Als ob das Stillleben lebte


Véronique Zussau in der Kunsthalle Bern, Sommer 2001

Nur nicht so tun, als ob das Stilleben tot wäre und in die unterste Schublade der Kunstgeschichte gehören würde. Das Stillleben hat offensichtlich seine Zukunft, weil dieses Genre eine intime Form der Auseinandersetzung mit dem jeweils Gegebenen ermöglicht. Aber wer sich heute mit diesem Genre beschäftigt, das seit dem 15. Jahrhundert die schönsten Blüten hervorgebracht hat, kommt nicht umhin, an einem grossen Als ob zu arbeiten.
Genau hier setzt Véronique Zussau mit ihrer neuen Installation (Kunsthalle Bern, Sommer 2001) an. Sie tut nicht so, als ob sie nichts von der leichten Last des Stillebens wüsste – indem sie im Ornament an der Wand – kunsthistorisch beinahe dreist, aber subtil in der Form – Caravaggios Früchtekorb zitiert. Sie tut nicht so, als ob sie die Banalität des puren Naturalismus nicht kennen würde, und setzt gleich reale Früchte in ihr Tableau – und spielt so bewusst mit der im Stillleben stets präsenten Botschaft der Vergänglichkeit. Aber auch das ist ein Als ob, denn die Früchte sind perfekt in ihrer Züchtung: Und werden immer wieder ersetzt.

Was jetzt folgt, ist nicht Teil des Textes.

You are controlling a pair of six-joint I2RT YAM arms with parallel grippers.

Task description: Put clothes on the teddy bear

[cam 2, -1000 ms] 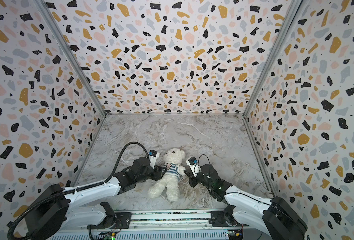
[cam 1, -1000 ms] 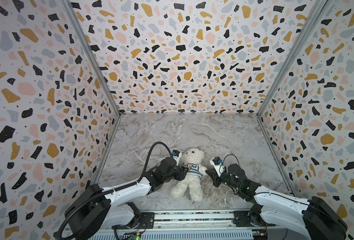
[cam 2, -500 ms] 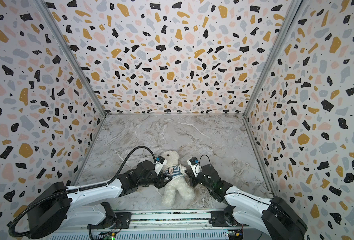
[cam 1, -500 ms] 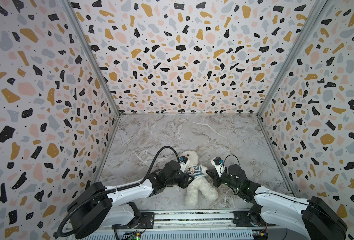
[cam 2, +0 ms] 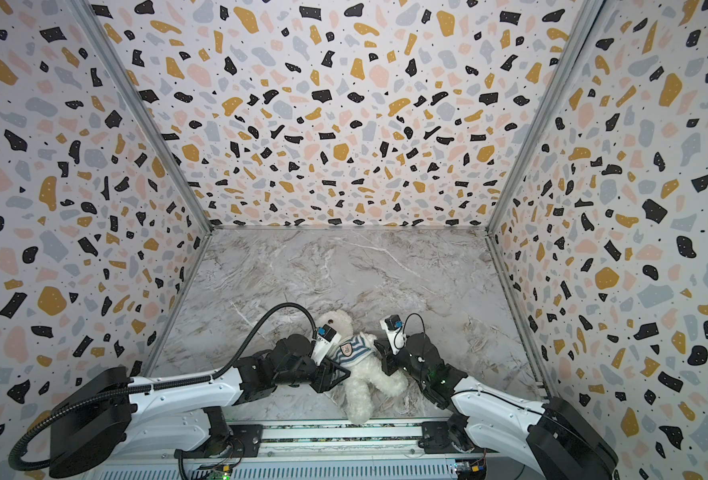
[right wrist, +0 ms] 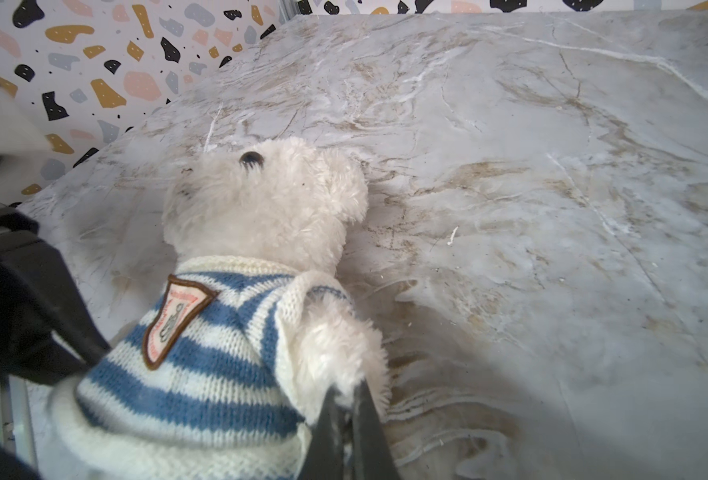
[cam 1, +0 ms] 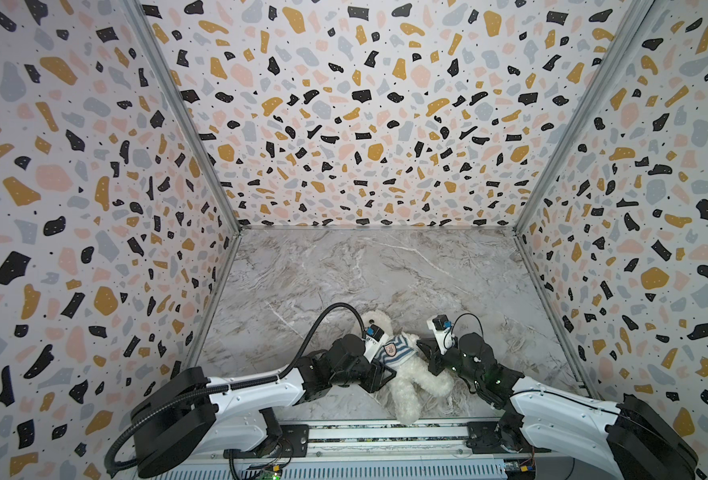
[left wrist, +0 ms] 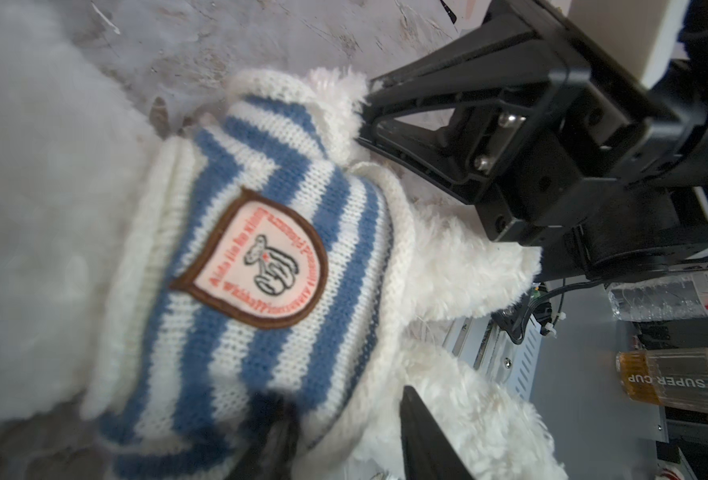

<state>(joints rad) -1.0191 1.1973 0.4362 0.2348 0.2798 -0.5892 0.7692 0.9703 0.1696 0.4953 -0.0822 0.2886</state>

Mit dem Begriff des Tableaus ist gleich ein weiteres Element deutlich: Hier wird auch nicht getan, als ob dieses Stillleben eine Installation wäre – denn zu präsent ist die feinkörnige Wandmalerei, die ihrerseits nicht so tut, als ob es pure Malerei wäre. Dennoch scheut diese Arbeit das Moment des Illusionismus keineswegs: Das Tableau – es hat durch die gezielt theatralische Beleuchtung die dem Stillleben entgegengesetzte Bedeutung eines «Tableau vivant» – evoziert mit den auf den Boden geklebten Parkettplanken geradezu die Illusion des Raumes – als ob hier Fluchtlinien vorhanden wären, die jedoch, fast atemlos und doch ruhig, vom fliehenden, den Raum durchschneidenden Ornament wieder als reines Als ob entlarvt werden.
«Als ob» ist der knappe Titel der Arbeit. Der Titel ab ist seinerseits ein Als ob: Er suggeriert eine Zurückhaltung, die nur so tut, als ob hier nichts erzählt würde. Was erzählt wird, bleibt in diesem offenen Raum des Als ob, öffnet sich im Tableau vivant des Stilllebens. Mit dieser Offenheit des Als ob setzt Véronique Zussau konsequent ihre Untersuchungen mentaler Räume fort, die sie mit ihren verschlossenen schwarz schimmernden Körpern begonnen hat.